Il y a un gros contenu et plein de petits-à-côtés plaisants. J'apprécie beaucoup ces pugilats optionnels qui se limitent à vaincre un groupe précis avec une seule escouade en un seul tour, même si là encore j'ai tendance à juste faire défiler mes formations préexistantes jusqu'à voir laquelle fait le plus baisser la barre de vie adverse avant de changer une unité jusqu'à ce que ça passe. Il y a aussi un colisée qui permet de se concentrer sur ces combats en un tour, sauf que là on n'a pas la prévisualisation des barres de vie et qu'il faut seulement être celui qui fait le plus de dégât à l'adversaire sans forcément tuer tout le monde. Et c'est un super principe, on ne peut plus s'en tirer avec des bidouillages nuls et on garde jusqu'au bout le suspense. On a en plus une quête filée liée à ce colisée puisque vaincre la grande championne nous permettra de la recruter, alors qu'on la connaît déjà et qu'on a envie de la convaincre de nous rejoindre. La montée de niveau des ennemis est telle qu'on ne pourra pas enchaîner tous les combats à la suite de manière bourrative, il faudra se répartir nos visite de l'arène au fil de la progression de nos troupes jusqu'à atteindre le niveau nécessaire pour cette championne, qui correspond au niveau d'une fin de partie. Vraiment il y a une bonne montée en puissance sur ce colisée qui constitue un jeu dans le jeu, et son climax est un moment très satisfaisant en soi.

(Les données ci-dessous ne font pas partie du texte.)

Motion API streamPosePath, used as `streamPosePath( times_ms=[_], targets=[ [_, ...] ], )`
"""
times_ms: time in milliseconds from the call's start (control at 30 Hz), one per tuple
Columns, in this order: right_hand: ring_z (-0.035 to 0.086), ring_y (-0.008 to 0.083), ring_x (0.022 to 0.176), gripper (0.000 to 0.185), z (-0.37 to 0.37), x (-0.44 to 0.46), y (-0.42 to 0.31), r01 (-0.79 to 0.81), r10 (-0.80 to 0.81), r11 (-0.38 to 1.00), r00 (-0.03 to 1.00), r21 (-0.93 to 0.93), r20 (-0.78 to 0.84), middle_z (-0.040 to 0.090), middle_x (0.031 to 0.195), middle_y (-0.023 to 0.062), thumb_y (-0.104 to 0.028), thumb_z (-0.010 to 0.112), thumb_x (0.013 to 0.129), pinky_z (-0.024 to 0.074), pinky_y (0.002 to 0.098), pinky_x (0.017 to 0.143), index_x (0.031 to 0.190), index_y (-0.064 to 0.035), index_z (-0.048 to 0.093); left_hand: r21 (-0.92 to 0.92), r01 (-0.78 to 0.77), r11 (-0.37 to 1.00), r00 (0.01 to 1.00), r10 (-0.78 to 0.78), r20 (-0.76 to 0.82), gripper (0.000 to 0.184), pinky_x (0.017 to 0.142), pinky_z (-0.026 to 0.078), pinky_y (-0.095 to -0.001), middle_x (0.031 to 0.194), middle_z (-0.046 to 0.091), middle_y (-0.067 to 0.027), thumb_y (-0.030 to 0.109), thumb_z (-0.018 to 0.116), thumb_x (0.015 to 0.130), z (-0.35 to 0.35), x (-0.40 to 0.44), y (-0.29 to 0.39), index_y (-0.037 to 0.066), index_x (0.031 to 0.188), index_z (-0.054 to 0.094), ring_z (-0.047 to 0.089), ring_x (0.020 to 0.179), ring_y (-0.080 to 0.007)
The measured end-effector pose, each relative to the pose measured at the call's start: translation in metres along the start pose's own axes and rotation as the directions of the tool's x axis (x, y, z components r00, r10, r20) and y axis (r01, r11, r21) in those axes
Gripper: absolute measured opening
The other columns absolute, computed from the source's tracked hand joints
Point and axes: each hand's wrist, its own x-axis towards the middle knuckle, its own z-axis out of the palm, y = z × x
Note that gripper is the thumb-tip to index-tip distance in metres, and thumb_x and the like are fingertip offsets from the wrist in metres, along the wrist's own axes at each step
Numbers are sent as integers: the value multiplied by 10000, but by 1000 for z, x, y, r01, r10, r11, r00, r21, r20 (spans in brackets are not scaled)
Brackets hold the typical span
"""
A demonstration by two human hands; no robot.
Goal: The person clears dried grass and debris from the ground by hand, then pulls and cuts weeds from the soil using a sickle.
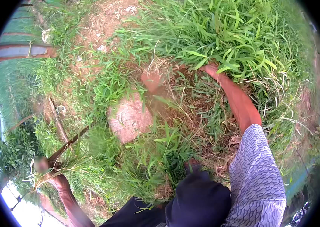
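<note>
My left hand (55,179) is raised at the lower left, closed round a bunch of long grass (71,165). Beside its fingers a dark, narrow bar (69,143) slants up to the right; whether it is a blade or a stick, I cannot make out, but it appears to be in the same grip. At the upper right, my right hand (210,69) reaches into a thick clump of green grass (230,41). Leaves cover its fingers, so their grip is hidden. Flattened, partly dry grass (190,109) lies below that hand.
A pale flat stone (129,119) sits in the grass at the middle. Bare reddish soil (99,28) shows at the upper left, near a post (24,52) and greenish netting (14,83). A thin wooden stick (58,120) lies left of the stone. My dark-clad knee (198,198) is at the bottom.
</note>
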Motion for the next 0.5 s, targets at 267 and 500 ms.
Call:
streamPosePath(
  times_ms=[267,500],
  targets=[
    [632,357,908,615,-9,-28,-48,46,-45,999,996,-7,81,618,1139,195,-459,559,845,467,409,913,1261,-8,511,12,-18,1000,1000,19,-21,583,708,409,-322,1070,512,-41,530,498,887,-12,4,-15,119,1297,438,474,805,-123],
    [372,342,1293,635,22,33,-14,124,-70,847,990,517,-123,355,1434,186,-466,486,887,234,420,1111,1356,-44,416,159,-143,977,990,141,25,525,837,425,-371,1204,455,-97,471,482,915,-15,7,-22,103,1290,472,474,1008,-201]
  ],
)
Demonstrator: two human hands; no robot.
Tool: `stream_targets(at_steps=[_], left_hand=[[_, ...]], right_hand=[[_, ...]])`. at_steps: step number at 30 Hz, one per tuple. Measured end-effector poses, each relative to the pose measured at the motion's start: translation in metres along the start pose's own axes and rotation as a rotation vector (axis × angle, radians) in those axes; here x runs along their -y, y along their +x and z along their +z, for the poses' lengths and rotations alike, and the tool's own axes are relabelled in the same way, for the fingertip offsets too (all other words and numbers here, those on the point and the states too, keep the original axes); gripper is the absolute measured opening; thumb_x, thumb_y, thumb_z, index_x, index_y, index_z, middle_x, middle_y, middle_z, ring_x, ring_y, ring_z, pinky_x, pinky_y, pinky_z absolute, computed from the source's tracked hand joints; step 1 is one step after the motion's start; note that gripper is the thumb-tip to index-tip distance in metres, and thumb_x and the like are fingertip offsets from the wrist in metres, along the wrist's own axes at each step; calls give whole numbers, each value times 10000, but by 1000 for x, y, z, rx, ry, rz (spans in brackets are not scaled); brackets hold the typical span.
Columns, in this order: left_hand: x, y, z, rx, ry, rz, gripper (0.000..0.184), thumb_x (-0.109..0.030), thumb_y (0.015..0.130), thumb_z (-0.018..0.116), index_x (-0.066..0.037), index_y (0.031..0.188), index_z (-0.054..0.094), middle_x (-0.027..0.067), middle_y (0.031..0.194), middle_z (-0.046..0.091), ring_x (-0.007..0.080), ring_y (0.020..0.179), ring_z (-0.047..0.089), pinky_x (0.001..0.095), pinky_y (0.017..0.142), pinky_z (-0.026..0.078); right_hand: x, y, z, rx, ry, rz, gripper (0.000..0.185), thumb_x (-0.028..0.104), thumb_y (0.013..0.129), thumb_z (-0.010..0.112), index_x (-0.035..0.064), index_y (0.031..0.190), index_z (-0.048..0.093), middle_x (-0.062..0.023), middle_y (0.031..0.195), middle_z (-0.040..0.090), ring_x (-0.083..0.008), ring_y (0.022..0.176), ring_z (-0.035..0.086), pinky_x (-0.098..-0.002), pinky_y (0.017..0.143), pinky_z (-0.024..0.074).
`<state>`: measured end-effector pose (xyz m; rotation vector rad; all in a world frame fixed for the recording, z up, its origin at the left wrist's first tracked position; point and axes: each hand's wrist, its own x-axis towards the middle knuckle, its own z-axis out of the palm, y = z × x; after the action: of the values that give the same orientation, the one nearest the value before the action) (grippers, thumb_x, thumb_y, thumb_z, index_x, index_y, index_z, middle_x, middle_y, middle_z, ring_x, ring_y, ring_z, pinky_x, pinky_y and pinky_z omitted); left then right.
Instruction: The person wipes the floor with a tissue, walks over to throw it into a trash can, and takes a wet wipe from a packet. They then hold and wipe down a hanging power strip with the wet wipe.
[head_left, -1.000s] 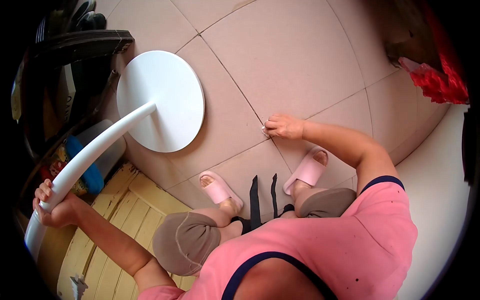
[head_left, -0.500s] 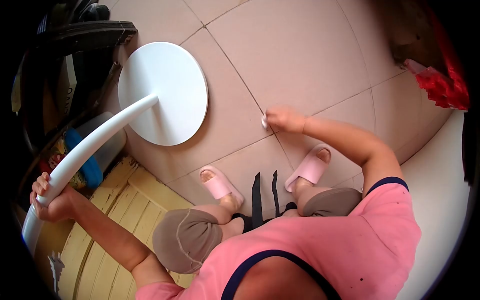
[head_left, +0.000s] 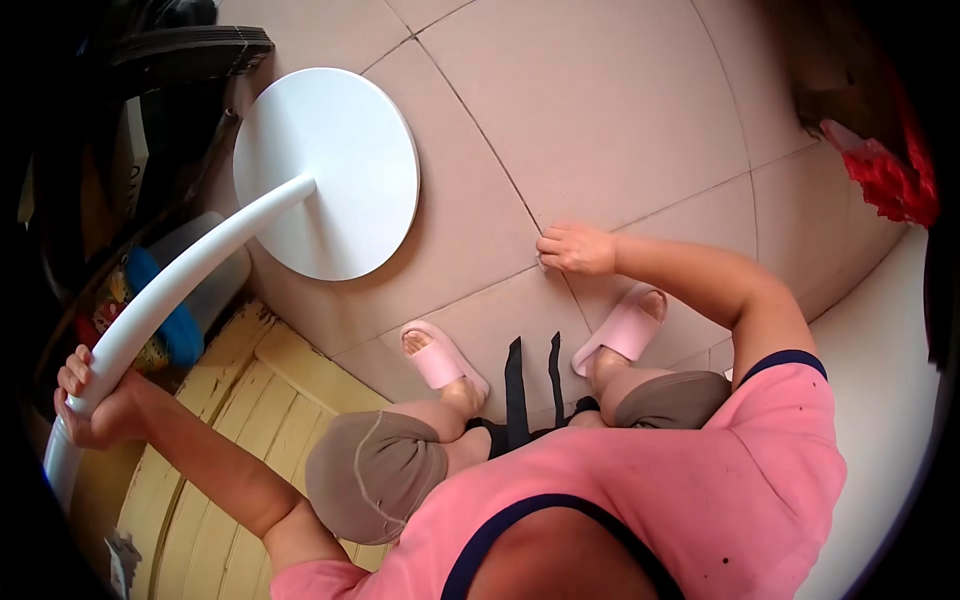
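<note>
the tiled floor [head_left: 600, 110] bears a round-based white stand [head_left: 360, 130] and two pink slippers [head_left: 628, 332]. the left hand [head_left: 98, 405] curls around the stand's curved pole [head_left: 180, 285]; the right hand [head_left: 580, 248], fingers bunched, pinches a white scrap [head_left: 542, 263] near the floor.

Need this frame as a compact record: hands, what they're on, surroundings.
left_hand: left hand, wrapped around the white curved pole
right_hand: right hand, low at the tiled floor, fingers closed on a small white scrap
scrap_material: cannot tell
pole_joins: round white disc
footwear: pink slippers, one on each foot
left_side: yellow slatted wooden panel, blue-rimmed container
right_side: crinkled red plastic
</note>
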<state>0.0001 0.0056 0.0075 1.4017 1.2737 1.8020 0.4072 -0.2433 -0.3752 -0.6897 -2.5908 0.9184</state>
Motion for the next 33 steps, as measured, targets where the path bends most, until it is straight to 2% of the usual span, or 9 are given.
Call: stream_targets(at_steps=[4, 8, 10, 13, 15, 18, 25, 29, 33], left_hand=[[0, -1, 3, -9, -10, 13, 108, -166, 682, 494, -93, 645, 425, 40, 624, 416, 172, 589, 442, 329, 658, 401], [2, 10, -10, -34, 26, 7, 133, -198, 670, 500, -101, 623, 422, 35, 623, 419, 193, 615, 446, 351, 710, 413], [3, 8, -7, -34, 21, 20, 132, -192, 673, 498, -101, 619, 420, 34, 619, 417, 191, 615, 446, 351, 709, 412], [2, 6, -4, -44, 25, 20, 130, -178, 679, 493, -101, 610, 416, 33, 612, 414, 188, 617, 446, 352, 714, 414], [2, 4, -3, -51, 20, 11, 129, -170, 683, 491, -102, 606, 413, 33, 608, 412, 187, 617, 447, 353, 720, 416], [2, 4, -1, -42, 24, 5, 123, -158, 688, 484, -104, 600, 415, 34, 603, 410, 187, 611, 449, 359, 736, 421], [1, -4, 10, -22, 16, 63, 112, -152, 693, 517, -81, 643, 446, 40, 636, 415, 161, 595, 421, 324, 645, 379], [0, -10, 17, -37, 41, 72, 124, -161, 683, 523, -81, 635, 440, 36, 632, 418, 158, 592, 421, 317, 642, 380], [3, -11, 17, -34, 21, 74, 133, -160, 697, 518, -82, 632, 434, 37, 626, 420, 152, 595, 430, 311, 637, 387]], right_hand=[[-25, -7, -14, -62, 70, 97, 138, 97, 725, 556, 45, 849, 528, -99, 906, 479, -259, 872, 501, -371, 750, 438], [-60, -13, -60, -412, -7, 358, 149, 71, 719, 596, 57, 860, 553, -95, 842, 521, -274, 775, 541, -380, 654, 458], [-65, -20, -75, -593, -12, 609, 183, 66, 723, 619, 83, 904, 596, -81, 852, 554, -266, 764, 560, -372, 631, 468], [-29, -12, -53, -452, 152, 423, 200, 56, 757, 589, 79, 955, 607, -103, 893, 551, -277, 798, 566, -365, 657, 480], [-8, -5, -19, -208, 156, 259, 105, 68, 747, 551, 50, 849, 571, -116, 858, 510, -300, 824, 555, -387, 686, 476], [-22, -5, -3, -125, 194, 98, 74, 95, 735, 553, 50, 794, 547, -131, 831, 493, -302, 833, 552, -413, 672, 460], [-69, -9, -90, -642, -28, 726, 140, 55, 743, 582, 103, 874, 592, -75, 843, 551, -262, 740, 572, -360, 619, 468], [-62, -53, -88, -310, -82, 482, 150, 62, 743, 583, 119, 881, 599, -63, 853, 553, -265, 791, 571, -367, 646, 474], [-77, -19, -87, -421, -2, 646, 141, 104, 755, 581, 105, 896, 580, -91, 864, 544, -279, 817, 560, -377, 676, 472]])
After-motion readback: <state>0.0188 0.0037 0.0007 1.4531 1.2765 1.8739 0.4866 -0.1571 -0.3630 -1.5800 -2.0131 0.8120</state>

Unicorn Overlord est vraiment un gros morceau du tactical RPG. Bourré à ras bord de contenu, magnifique à tous les niveaux, intelligemment conçu et d'une profondeur affolante, c'est un titre d'une ambition incroyable qui fait tout pour nous offrir la grande aventure mémorable dont les concepteurs devaient rêver. Je ne suis pas forcément amateur de la surcouche de mécaniques qu'on peut trouver dans certains RPG japonais mais ici il y a un bon équilibre pour rendre l'ensemble lisible et motivant, j'ai adoré me plonger dedans. C'est une production très impressionnante qui mérite les louanges que je lis partout. Cependant c'est aussi un jeu qui m'aura fatigué sur les plus de 110h que j'ai passées dessus, c'est trop long pour garder mon intérêt sur la durée et je finissais lessivé par les batailles. Il semblerait que je sois un cas isolé, les autres joueurs trouvant au contraire que les missions se déroulent assez rapidement pour un tactical et que ça constitue une des qualités du titre, mais je ne peux pas passer mon expérience sous silence. Je respecte beaucoup Vanillaware pour ce qu'ils ont accompli, mais je pense que je ne retoucherai pas à leur jeu chronophage.